Two of coin \begin{align*}a\end{align*} plus four of coin \begin{align*}b\end{align*} equals a total of 70 cents. One of coin \begin{align*}a\end{align*} plus five of coin \begin{align*}b\end{align*} equals a total of 50 cents. What is the value of each type of coin?

Solving Systems by Graphing

In this lesson we will be using various techniques to graph the pairs of lines in systems of linear equations to identify the point of intersection, which is the solution to the system. It is important to use graph paper and a straightedge to graph the lines accurately. Also, you are encouraged to check your answer algebraically to verify your work.

Let's solve the following systems by graphing.
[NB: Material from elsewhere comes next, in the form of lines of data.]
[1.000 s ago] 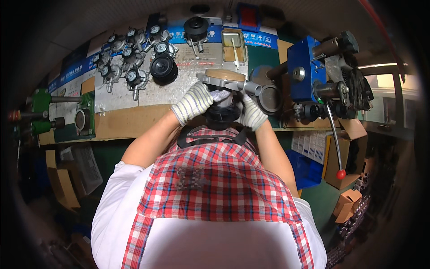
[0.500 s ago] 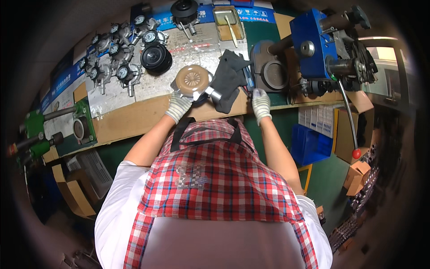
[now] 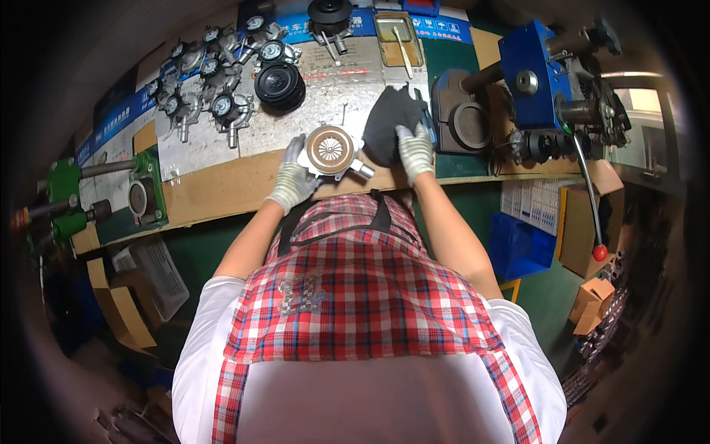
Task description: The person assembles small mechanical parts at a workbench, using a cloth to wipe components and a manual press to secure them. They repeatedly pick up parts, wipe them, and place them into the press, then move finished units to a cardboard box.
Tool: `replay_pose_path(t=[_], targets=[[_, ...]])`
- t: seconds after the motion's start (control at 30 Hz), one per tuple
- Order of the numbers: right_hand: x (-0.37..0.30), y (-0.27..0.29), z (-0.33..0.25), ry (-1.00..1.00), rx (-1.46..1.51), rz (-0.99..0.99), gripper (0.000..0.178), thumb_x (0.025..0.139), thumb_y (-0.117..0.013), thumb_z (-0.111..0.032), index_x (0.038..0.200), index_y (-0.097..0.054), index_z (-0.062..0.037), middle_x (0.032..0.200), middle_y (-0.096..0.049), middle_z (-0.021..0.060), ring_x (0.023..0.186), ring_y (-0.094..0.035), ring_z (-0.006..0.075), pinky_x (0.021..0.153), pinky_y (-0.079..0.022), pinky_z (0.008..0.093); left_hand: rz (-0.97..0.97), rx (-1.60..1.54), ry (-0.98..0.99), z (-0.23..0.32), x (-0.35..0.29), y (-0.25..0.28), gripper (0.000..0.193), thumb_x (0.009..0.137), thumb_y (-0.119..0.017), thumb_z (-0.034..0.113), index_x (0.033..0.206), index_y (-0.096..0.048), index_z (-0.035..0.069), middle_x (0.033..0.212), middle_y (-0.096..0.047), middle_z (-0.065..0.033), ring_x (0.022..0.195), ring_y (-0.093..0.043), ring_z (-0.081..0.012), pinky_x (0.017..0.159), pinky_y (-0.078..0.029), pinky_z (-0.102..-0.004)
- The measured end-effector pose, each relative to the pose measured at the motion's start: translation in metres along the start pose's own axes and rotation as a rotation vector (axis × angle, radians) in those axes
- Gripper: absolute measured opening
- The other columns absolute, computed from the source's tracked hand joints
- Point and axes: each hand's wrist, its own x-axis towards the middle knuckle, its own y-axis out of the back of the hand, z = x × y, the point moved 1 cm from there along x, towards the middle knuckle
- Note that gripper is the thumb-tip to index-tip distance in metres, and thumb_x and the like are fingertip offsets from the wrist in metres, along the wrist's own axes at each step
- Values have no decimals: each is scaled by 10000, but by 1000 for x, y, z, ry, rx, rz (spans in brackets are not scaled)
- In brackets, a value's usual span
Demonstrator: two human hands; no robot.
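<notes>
fingers [image 3: 298, 148] of the left hand [image 3: 292, 180] curve along the left edge of the round metal housing [image 3: 330, 150]; whether they pinch it or only steady it, i cannot tell. from my end the housing sits close to the front edge of the worktop [image 3: 445, 56], ribbed face up, its pipe stub [image 3: 362, 169] pointing to the lower right; i cannot judge whether it rests down or is slightly raised. the right hand [image 3: 416, 152] touches the dark cloth [image 3: 387, 122], thumb and fingers apart, though i cannot tell whether they pinch a fold. i see a few likely faults: a loose left hold could let the housing turn or drop off the front edge; a hard tug could snag the cloth on the stub or sweep away the slim blue tool [image 3: 432, 132]; a wide reach could knock the right hand against the press base [image 3: 447, 111].
</notes>
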Motion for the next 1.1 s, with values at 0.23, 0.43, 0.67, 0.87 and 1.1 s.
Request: replay_pose_path(t=[0.23, 0.43, 0.67, 0.87, 1.1], targets=[[-34, 103, -108, 143, 887, -554, 435, 916, -567, -117, 1330, -559, 18, 1241, -639, 92, 1097, -610, 178, 1001, -470, 324, 494, -218, 97, -11, 6, 103, 520, 899, -646, 114, 1381, -476, 17, 1386, -492, -213, 1295, -487, -359, 1088, -412, -461], [-76, 116, -165, -94, 841, -801, 447, 909, -662, -210, 1295, -592, 2, 1192, -660, 83, 1062, -633, 174, 944, -511, 325, 367, -237, -521, 116, 52, 185, 533, 759, -763, 409, 1170, -679, 81, 1318, -591, -150, 1244, -519, -373, 1100, -350, -487], [-96, 107, -148, 639, 393, -553, 882, 923, -654, -509, 1540, -258, -18, 1452, -457, 227, 1343, -468, 298, 1101, -387, 383, 166, -850, 131, 149, 50, 241, 259, 869, -734, 226, 1006, -697, 9, 881, -715, -50, 819, -644, -92, 743, -518, -276], [-91, 70, -148, 406, 167, -775, 480, 764, -825, -289, 1129, -664, -22, 1197, -656, 150, 1105, -622, 287, 962, -483, 398, 34, -1053, 192, 163, 57, 305, 273, 941, -650, 222, 1106, -704, 11, 998, -706, -49, 934, -627, -99, 869, -493, -262], [-53, 140, -142, 341, 396, -717, 362, 820, -796, -221, 1065, -632, -11, 886, -631, 35, 788, -564, 113, 724, -481, 271, -319, -523, 176, 62, 48, 324, 436, 786, -811, 275, 1122, -647, 49, 951, -608, 6, 924, -563, -93, 853, -464, -255]])
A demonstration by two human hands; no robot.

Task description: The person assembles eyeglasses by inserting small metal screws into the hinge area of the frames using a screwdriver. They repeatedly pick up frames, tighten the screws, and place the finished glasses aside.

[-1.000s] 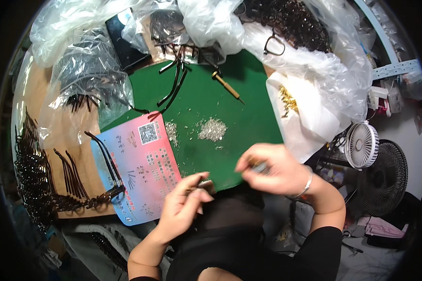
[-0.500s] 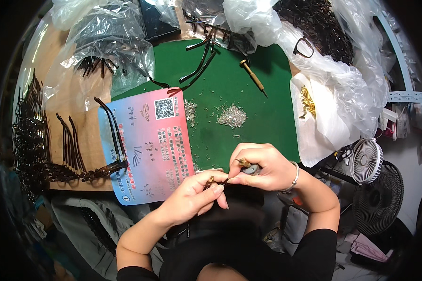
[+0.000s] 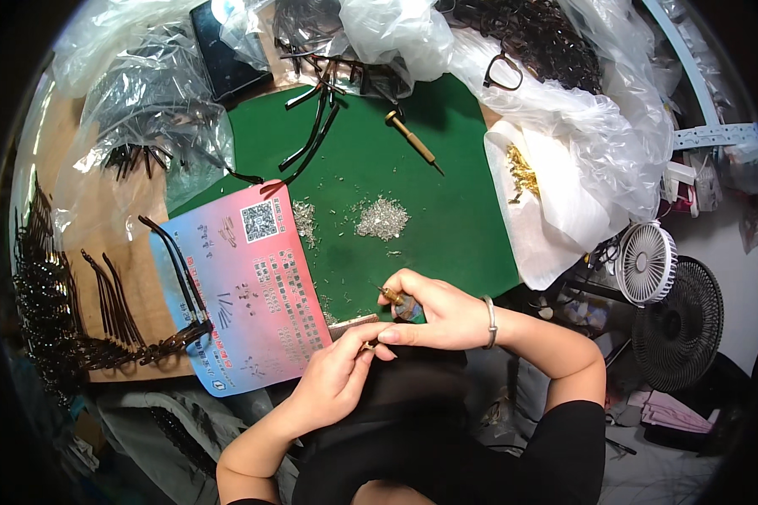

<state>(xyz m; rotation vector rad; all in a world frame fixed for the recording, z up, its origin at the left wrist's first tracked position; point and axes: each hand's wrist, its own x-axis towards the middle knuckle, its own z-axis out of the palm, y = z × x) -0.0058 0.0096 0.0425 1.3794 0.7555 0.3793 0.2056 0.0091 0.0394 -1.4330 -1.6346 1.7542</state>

  1. Graph and solve the system: \begin{align*}\begin{cases} y=\text{-}x+1\\ y=\frac{1}{2}x-2 \end{cases}\end{align*} 

Since both of these equations are written in slope intercept form, graph them by plotting the \begin{align*}y-\end{align*}intercept point and using the slope to locate additional points on each line.

The equation \begin{align*}y=\text{-}x+1,\end{align*} graphed in \begin{align*}{\color{blue}\mathbf{blue}}\end{align*}, has \begin{align*}y-\end{align*}intercept 1 and slope \begin{align*}\text{-} \frac{1}{1}\end{align*}.

The equation \begin{align*}y=\frac{1}{2}x-2,\end{align*} graphed in \begin{align*}{\color{red}\mathbf{red}}\end{align*}, has \begin{align*}y-\end{align*}intercept -2 and slope \begin{align*}\frac{1}{2}\end{align*}.

Now that both lines have been graphed, the intersection is easy to see at the point (2, -1).

Check this solution algebraically by substituting the point into both equations.

Equation 1, \begin{align*}y=-x+1\end{align*}: making the substitution gives: \begin{align*}(\text{-}1)=(\text{-}2)+1. \end{align*}

Equation 2, \begin{align*}y=\frac{1}{2}x-2\end{align*}: making the substitution gives: \begin{align*}\text{-}1=\frac{1}{2}(2)-2. \end{align*}

(2, -1) is the solution to the system.

  1. Graph and solve the system: \begin{align*}\begin{cases}3x+2y = 6\\ y = \text{-}\frac{1}{2}x-1 \end{cases}\end{align*} 

This problem is very similar to the previous problem. The only difference is that equation 1 is not in slope intercept form. We can either solve for \begin{align*}y\end{align*} to put it in slope intercept form or we can use the intercepts to graph the equation. To review using intercepts to graph lines, we will use the latter method.

Recall that the \begin{align*}x-\end{align*}intercept can be found by replacing \begin{align*}y\end{align*} with zero and solving for \begin{align*}x\end{align*}:

\begin{align*}3x+2(0) &= 6\\ 3x &= 6\\ x &=2\end{align*}

Similarly, the \begin{align*}y-\end{align*}intercept is found by replacing \begin{align*}x\end{align*} with zero and solving for \begin{align*}y\end{align*}:

\begin{align*}3(0)+2y &= 6\\ 2y &= 6\\ y &= 3\end{align*}

We have two points, (2, 0) and (0, 3) to plot and graph this line. Equation 2 can be graphed using the \begin{align*}y-\end{align*}intercept and slope, as you have done in problem 1 above.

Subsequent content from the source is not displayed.